● Problem details: All that should come back is the lines of the data below from the one containing "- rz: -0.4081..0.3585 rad" to the one containing "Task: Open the", inclusive, exactly as they stand.
* * *
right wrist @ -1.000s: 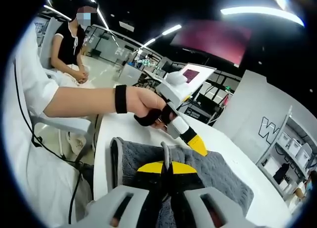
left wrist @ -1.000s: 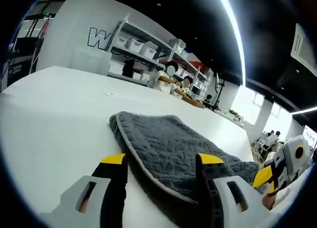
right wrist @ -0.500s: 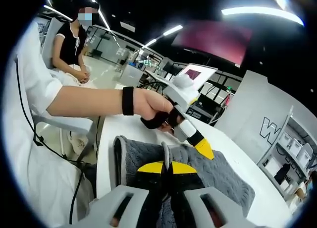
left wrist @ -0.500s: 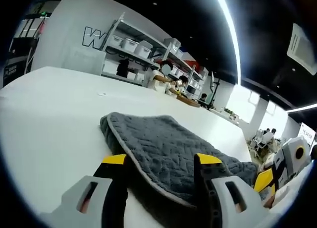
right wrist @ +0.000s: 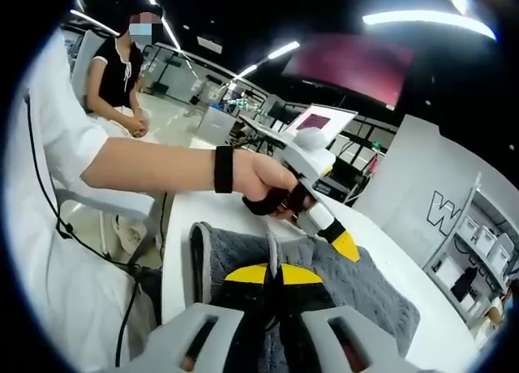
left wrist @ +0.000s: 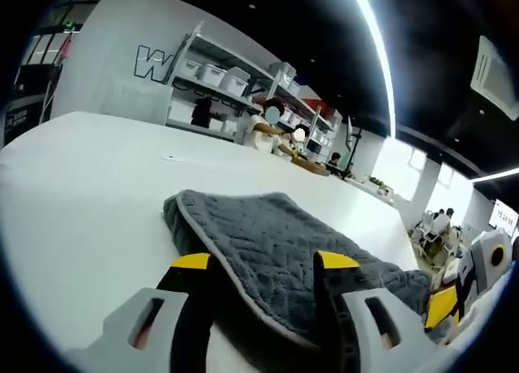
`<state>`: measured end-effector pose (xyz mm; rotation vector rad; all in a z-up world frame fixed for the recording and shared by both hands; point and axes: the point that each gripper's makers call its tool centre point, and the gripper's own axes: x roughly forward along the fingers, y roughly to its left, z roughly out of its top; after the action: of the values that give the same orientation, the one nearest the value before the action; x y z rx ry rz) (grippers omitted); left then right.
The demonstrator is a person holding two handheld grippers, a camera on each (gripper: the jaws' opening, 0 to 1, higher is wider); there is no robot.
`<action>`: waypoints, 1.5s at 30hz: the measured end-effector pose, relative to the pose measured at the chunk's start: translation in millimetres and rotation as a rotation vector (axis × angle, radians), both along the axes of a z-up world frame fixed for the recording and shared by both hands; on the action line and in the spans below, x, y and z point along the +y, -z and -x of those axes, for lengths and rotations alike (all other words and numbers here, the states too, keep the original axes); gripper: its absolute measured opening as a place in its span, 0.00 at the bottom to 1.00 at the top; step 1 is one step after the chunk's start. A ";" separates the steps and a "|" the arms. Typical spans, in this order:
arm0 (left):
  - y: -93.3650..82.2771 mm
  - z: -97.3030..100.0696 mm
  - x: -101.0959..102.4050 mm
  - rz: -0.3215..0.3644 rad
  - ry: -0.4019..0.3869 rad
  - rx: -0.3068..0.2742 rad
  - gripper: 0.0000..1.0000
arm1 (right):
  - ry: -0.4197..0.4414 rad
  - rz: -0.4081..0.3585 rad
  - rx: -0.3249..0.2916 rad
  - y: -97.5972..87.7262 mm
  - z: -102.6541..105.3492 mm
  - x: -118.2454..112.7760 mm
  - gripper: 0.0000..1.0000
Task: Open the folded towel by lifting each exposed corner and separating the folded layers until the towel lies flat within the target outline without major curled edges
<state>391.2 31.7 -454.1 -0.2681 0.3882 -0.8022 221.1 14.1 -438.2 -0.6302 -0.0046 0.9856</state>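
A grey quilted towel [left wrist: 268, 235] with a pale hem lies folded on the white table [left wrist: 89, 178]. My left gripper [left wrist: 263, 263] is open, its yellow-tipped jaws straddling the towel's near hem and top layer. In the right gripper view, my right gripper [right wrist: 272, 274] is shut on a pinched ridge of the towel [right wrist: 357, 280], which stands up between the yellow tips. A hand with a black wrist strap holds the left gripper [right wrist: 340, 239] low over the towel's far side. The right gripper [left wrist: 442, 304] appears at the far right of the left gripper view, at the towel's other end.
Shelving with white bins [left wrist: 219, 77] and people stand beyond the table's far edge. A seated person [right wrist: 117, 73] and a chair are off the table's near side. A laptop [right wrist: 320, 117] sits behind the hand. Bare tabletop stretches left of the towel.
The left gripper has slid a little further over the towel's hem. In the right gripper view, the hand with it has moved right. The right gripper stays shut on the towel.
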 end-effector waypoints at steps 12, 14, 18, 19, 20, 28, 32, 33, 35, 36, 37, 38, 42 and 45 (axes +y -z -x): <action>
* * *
● Solution for this problem:
  - rz: -0.4081..0.3585 rad
  - rx: -0.3249..0.2916 rad
  - y: -97.5972..87.7262 mm
  - z: -102.6541..105.3492 mm
  - x: -118.2454..112.7760 mm
  - gripper: 0.0000..1.0000
Task: Open the folded towel by lifting each exposed corner and separating the folded layers until the towel lies flat within the target outline without major curled edges

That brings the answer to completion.